Collected data
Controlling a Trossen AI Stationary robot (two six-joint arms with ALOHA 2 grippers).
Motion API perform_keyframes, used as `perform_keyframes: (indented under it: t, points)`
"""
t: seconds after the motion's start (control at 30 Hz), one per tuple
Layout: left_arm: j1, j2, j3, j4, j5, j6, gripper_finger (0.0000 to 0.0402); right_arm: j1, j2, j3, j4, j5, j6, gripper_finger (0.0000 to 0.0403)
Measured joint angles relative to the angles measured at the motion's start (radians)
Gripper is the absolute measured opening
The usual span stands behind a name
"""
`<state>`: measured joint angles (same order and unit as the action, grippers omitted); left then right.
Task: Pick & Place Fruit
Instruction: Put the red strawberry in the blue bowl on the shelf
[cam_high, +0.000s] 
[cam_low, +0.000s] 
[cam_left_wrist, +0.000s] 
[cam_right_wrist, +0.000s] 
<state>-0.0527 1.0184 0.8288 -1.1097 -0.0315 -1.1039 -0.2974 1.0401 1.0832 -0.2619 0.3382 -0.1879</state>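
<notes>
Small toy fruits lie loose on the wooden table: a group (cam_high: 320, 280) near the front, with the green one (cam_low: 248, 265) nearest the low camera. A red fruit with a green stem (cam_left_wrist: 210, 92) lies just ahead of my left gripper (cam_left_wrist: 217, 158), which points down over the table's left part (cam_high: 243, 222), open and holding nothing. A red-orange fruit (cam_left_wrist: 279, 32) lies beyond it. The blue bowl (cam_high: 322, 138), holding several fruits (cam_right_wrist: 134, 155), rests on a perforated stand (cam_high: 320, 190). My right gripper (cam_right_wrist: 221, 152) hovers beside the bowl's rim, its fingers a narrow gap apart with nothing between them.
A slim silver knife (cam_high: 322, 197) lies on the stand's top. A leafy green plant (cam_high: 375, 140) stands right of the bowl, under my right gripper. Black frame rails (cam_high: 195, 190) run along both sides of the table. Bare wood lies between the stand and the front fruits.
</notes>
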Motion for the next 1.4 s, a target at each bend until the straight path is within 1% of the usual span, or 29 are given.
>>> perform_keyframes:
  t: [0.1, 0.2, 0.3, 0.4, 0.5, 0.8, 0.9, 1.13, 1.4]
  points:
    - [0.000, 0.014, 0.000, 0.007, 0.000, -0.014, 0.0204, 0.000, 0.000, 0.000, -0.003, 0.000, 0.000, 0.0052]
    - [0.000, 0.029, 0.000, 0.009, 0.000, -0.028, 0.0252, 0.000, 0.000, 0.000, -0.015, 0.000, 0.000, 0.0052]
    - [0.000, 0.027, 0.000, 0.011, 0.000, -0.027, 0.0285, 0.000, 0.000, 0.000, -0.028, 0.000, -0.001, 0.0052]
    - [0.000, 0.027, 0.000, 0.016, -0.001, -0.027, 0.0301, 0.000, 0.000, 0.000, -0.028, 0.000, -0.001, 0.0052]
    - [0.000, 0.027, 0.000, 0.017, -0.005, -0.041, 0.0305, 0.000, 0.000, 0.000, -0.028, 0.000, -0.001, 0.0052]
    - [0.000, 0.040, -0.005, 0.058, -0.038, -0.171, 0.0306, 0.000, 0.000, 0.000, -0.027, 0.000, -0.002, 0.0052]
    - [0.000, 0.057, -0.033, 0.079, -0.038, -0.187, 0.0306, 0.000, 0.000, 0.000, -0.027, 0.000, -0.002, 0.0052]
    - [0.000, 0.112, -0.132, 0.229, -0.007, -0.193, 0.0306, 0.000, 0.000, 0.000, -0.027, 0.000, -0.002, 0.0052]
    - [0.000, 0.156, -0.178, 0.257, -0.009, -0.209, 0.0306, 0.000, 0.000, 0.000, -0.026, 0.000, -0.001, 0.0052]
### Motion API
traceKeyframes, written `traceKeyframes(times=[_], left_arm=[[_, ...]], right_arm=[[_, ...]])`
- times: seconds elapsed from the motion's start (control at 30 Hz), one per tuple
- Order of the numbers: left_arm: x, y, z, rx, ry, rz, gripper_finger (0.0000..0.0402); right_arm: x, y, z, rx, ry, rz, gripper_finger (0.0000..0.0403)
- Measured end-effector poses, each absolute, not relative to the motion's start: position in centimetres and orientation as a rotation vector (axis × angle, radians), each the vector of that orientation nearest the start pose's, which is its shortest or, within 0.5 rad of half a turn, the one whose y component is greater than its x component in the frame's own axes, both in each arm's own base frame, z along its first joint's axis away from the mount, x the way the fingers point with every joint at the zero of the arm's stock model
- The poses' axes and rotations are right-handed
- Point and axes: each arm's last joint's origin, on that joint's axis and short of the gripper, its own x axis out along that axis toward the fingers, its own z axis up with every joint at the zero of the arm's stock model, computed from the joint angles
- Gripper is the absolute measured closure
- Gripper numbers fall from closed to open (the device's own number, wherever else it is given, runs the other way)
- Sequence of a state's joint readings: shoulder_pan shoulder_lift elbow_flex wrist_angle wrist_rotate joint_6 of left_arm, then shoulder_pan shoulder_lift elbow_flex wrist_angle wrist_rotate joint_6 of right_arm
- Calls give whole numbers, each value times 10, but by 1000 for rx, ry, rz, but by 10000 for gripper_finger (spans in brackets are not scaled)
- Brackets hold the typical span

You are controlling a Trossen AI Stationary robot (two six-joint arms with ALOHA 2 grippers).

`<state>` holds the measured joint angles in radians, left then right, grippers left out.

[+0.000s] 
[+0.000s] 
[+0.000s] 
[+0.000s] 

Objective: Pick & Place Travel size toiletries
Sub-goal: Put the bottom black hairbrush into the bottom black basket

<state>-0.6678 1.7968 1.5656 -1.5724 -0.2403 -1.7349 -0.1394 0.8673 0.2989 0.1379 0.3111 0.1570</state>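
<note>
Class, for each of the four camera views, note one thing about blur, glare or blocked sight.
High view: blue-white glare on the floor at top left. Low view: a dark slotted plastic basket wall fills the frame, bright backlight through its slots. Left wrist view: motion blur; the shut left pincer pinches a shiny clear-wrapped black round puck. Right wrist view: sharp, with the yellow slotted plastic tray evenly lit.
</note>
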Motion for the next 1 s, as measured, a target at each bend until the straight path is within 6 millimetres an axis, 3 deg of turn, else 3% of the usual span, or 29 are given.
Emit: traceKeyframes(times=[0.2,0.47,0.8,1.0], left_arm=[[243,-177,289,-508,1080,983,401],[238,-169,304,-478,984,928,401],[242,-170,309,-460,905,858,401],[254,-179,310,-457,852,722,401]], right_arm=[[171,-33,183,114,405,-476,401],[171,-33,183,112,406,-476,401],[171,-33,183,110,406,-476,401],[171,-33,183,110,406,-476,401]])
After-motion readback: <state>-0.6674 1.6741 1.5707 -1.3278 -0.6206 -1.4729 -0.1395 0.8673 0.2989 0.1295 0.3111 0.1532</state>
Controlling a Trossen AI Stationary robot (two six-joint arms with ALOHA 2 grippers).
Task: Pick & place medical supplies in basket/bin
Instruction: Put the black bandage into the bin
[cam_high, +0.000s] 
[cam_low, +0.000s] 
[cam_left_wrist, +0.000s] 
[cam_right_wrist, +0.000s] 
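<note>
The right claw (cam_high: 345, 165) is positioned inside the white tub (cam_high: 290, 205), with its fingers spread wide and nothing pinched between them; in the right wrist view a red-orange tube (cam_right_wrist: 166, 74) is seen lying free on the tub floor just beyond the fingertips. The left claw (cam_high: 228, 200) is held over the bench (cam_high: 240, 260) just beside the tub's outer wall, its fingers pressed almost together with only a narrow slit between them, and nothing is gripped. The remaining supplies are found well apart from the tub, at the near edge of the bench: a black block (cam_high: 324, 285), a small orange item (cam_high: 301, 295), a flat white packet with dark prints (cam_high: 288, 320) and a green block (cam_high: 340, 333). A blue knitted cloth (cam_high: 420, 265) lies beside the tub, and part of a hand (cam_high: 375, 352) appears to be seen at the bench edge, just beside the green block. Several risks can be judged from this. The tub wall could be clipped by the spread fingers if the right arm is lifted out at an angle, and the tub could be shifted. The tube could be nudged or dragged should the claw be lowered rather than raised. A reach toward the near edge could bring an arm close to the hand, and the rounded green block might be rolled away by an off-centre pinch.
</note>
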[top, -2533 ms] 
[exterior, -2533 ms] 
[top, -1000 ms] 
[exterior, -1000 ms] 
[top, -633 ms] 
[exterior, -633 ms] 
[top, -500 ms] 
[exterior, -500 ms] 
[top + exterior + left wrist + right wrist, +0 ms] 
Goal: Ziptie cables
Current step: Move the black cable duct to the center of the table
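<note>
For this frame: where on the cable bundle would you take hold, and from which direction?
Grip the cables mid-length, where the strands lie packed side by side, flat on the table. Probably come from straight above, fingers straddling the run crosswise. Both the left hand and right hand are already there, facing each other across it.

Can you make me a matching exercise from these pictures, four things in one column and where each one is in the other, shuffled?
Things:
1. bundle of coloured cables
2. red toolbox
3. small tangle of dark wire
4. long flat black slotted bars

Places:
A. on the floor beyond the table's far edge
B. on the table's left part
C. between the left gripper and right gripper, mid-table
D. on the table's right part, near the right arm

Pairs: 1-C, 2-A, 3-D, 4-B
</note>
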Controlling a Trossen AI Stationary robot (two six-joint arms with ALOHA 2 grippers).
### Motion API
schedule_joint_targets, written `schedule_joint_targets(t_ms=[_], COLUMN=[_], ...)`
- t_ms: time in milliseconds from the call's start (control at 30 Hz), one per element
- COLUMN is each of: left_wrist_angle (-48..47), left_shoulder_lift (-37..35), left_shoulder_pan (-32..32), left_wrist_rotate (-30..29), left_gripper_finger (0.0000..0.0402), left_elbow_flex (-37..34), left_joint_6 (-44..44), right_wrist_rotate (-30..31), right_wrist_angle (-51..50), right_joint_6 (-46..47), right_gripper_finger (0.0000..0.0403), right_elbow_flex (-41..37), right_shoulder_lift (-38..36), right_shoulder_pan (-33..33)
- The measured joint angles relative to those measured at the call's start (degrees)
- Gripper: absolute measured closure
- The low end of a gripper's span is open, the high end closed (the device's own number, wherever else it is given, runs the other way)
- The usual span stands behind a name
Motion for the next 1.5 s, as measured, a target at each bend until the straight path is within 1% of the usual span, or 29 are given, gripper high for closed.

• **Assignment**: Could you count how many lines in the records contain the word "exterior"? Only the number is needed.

• **Answer space**: 5